[Opening RECORD SET section]

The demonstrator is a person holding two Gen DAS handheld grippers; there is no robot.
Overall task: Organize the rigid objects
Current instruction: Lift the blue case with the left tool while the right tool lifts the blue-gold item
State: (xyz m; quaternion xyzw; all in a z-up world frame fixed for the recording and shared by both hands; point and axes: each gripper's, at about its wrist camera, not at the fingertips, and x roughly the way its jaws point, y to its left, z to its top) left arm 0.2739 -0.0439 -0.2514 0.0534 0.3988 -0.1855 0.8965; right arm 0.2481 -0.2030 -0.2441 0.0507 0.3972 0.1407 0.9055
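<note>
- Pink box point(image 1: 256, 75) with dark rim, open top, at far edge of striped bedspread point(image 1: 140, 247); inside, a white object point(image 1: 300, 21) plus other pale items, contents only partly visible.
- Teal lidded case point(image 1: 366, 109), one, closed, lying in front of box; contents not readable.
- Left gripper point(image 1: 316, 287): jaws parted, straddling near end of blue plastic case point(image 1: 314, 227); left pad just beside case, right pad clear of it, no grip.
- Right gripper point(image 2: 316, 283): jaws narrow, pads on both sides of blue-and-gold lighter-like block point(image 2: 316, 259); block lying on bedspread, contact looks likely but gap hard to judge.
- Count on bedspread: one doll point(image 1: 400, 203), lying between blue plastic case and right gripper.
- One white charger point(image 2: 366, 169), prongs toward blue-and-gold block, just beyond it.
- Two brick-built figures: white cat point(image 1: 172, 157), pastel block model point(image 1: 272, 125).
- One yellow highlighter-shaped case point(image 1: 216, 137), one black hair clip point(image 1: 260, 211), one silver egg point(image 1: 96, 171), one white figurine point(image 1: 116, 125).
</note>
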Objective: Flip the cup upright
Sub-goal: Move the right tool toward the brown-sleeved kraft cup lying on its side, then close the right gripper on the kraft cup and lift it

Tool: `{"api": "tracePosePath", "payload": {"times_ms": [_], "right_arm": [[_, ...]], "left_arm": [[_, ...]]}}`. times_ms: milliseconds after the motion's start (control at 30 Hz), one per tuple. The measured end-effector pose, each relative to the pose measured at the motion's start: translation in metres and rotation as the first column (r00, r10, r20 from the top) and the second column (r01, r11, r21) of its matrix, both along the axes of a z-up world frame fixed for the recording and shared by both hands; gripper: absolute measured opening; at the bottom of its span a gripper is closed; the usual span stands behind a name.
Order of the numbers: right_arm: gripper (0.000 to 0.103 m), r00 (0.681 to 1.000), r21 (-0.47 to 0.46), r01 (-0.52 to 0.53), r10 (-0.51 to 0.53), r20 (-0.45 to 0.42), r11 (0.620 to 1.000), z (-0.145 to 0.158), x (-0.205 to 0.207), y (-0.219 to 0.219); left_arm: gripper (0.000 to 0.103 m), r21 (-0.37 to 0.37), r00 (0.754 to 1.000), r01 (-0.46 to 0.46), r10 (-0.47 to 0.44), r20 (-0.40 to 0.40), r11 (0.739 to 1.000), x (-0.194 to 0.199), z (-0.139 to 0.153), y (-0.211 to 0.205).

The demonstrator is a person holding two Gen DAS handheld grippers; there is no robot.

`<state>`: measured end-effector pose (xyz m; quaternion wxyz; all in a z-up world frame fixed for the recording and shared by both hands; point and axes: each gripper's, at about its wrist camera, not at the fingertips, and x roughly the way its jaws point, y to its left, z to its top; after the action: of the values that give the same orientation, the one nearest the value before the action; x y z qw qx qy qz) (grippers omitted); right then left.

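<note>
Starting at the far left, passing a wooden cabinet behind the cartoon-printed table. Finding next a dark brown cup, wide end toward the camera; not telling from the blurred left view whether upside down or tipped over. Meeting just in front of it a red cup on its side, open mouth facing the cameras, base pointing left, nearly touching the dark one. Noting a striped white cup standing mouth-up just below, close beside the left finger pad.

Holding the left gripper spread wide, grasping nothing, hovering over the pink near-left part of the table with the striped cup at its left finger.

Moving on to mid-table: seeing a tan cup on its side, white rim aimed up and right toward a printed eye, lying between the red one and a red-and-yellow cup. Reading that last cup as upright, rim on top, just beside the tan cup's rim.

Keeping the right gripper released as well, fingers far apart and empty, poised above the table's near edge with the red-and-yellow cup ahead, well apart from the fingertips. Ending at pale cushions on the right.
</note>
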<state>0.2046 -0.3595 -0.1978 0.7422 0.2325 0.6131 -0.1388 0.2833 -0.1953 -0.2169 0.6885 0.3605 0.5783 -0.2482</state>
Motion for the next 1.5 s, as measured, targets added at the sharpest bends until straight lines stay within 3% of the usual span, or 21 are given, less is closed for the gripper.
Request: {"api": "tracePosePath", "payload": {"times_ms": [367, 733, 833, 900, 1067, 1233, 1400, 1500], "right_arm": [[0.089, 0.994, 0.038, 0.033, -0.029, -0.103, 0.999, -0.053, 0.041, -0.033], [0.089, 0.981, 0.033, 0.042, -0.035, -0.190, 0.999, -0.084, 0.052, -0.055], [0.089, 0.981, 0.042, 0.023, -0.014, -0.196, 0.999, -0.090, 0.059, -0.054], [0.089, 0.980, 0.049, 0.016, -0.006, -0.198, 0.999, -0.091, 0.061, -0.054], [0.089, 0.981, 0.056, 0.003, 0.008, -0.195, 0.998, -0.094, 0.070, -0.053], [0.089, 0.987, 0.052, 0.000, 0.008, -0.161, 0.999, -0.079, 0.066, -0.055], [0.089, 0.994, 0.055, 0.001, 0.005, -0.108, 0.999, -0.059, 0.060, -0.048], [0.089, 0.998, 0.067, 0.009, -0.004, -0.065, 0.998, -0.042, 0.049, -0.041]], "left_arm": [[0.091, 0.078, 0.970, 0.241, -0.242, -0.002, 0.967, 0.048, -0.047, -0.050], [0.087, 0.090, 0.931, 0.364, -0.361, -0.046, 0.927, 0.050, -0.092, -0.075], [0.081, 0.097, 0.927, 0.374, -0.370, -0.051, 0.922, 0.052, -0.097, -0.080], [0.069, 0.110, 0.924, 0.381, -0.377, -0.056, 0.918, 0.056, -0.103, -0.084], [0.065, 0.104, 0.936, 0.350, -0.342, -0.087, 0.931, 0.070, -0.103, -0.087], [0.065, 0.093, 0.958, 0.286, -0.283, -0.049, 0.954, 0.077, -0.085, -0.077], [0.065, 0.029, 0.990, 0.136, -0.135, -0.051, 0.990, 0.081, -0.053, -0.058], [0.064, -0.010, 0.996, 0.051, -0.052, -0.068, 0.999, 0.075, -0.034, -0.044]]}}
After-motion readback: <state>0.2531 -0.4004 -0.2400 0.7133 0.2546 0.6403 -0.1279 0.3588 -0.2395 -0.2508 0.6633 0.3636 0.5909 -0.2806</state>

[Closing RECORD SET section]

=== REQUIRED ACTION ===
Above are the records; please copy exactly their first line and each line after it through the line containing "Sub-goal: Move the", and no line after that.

=== YOUR RESPONSE ===
The demonstrator is a person holding two Gen DAS handheld grippers; there is no robot.
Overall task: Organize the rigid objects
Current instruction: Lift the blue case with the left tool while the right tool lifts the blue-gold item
State: (xyz m; quaternion xyzw; all in a z-up world frame fixed for the recording and shared by both hands; point and axes: each gripper's, at about its wrist camera, not at the fingertips, and x roughly the way its jaws point, y to its left, z to its top) left arm 0.2739 -0.0439 -0.2514 0.0534 0.3988 -0.1855 0.8965; right arm 0.2481 -0.2030 -0.2441 0.0507 0.3972 0.1407 0.9055
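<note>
- Pink box point(image 1: 256, 75) with dark rim, open top, at far edge of striped bedspread point(image 1: 140, 247); inside, a white object point(image 1: 300, 21) plus other pale items, contents only partly visible.
- Teal lidded case point(image 1: 366, 109), one, closed, lying in front of box; contents not readable.
- Left gripper point(image 1: 316, 287): jaws parted, straddling near end of blue plastic case point(image 1: 314, 227); left pad just beside case, right pad clear of it, no grip.
- Right gripper point(image 2: 316, 283): jaws narrow, pads on both sides of blue-and-gold lighter-like block point(image 2: 316, 259); block lying on bedspread, contact looks likely but gap hard to judge.
- Count on bedspread: one doll point(image 1: 400, 203), lying between blue plastic case and right gripper.
- One white charger point(image 2: 366, 169), prongs toward blue-and-gold block, just beyond it.
- Two brick-built figures: white cat point(image 1: 172, 157), pastel block model point(image 1: 272, 125).
- One yellow highlighter-shaped case point(image 1: 216, 137), one black hair clip point(image 1: 260, 211), one silver egg point(image 1: 96, 171), one white figurine point(image 1: 116, 125).
</note>
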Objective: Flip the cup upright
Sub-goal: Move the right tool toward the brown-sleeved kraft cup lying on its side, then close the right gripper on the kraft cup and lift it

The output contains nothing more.